• _WORK ITEM_:
When the string "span" is part of a line below, that line should be copied.
————————
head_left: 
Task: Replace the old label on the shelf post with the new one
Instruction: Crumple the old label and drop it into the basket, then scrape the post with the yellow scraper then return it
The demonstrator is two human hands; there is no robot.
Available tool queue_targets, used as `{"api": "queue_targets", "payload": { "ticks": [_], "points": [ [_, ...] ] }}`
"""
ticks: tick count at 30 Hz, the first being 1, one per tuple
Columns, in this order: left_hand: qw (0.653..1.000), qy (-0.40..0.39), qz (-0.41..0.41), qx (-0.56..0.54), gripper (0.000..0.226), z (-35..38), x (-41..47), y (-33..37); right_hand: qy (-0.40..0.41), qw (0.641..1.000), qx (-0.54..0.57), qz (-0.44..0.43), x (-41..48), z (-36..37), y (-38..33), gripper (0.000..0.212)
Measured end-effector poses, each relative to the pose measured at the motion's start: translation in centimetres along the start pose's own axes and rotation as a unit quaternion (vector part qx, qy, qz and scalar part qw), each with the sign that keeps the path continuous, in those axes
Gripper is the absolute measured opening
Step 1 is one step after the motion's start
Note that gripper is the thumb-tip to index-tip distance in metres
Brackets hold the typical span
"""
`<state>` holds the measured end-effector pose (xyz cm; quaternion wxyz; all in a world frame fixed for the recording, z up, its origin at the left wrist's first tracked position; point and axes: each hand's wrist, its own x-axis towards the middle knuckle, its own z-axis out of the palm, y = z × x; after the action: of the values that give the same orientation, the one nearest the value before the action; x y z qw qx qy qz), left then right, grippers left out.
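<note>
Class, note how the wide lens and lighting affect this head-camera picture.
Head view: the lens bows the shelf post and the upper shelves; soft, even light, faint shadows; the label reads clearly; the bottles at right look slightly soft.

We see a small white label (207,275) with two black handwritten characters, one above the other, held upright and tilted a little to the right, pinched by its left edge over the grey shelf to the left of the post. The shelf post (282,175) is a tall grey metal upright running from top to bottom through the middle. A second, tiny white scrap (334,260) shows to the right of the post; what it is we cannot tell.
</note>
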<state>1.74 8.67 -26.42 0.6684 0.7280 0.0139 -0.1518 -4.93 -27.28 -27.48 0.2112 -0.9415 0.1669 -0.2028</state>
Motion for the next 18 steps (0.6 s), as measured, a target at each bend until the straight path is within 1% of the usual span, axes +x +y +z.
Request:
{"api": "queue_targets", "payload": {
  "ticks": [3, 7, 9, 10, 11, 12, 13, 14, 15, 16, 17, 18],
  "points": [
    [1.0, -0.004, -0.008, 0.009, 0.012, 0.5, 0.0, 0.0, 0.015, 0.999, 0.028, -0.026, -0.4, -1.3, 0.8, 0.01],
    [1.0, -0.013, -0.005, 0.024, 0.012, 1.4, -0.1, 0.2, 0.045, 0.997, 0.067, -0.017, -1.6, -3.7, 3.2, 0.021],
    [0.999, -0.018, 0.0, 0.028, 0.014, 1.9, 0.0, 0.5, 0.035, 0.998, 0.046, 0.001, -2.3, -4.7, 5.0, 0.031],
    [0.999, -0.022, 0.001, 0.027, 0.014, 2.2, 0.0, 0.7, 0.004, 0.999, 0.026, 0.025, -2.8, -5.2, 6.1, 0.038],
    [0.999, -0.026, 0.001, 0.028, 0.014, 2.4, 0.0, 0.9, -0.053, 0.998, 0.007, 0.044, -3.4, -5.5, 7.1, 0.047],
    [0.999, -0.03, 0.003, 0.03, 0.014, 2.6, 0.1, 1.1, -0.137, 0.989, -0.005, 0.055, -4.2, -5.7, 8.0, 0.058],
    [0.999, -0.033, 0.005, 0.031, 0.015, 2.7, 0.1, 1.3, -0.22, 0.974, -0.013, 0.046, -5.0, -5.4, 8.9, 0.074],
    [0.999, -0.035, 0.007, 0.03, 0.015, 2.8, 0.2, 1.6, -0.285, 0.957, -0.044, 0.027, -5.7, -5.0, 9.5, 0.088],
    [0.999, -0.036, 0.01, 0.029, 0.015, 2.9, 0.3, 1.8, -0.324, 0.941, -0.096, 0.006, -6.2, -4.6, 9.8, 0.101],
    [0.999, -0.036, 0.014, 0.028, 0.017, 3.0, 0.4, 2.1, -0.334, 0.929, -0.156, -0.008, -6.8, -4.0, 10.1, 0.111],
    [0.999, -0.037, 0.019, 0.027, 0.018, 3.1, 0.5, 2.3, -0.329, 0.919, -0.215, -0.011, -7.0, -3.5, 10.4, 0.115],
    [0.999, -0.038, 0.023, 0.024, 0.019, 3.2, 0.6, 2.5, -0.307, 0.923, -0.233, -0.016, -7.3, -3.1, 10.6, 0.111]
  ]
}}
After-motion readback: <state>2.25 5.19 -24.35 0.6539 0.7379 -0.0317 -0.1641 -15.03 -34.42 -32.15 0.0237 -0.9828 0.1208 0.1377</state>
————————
• _FINISHED EXERCISE_:
Brackets hold the typical span
Motion for the next 18 steps (0.6 s), as measured, a target at each bend until the straight path is within 1% of the usual span, axes +x +y +z.

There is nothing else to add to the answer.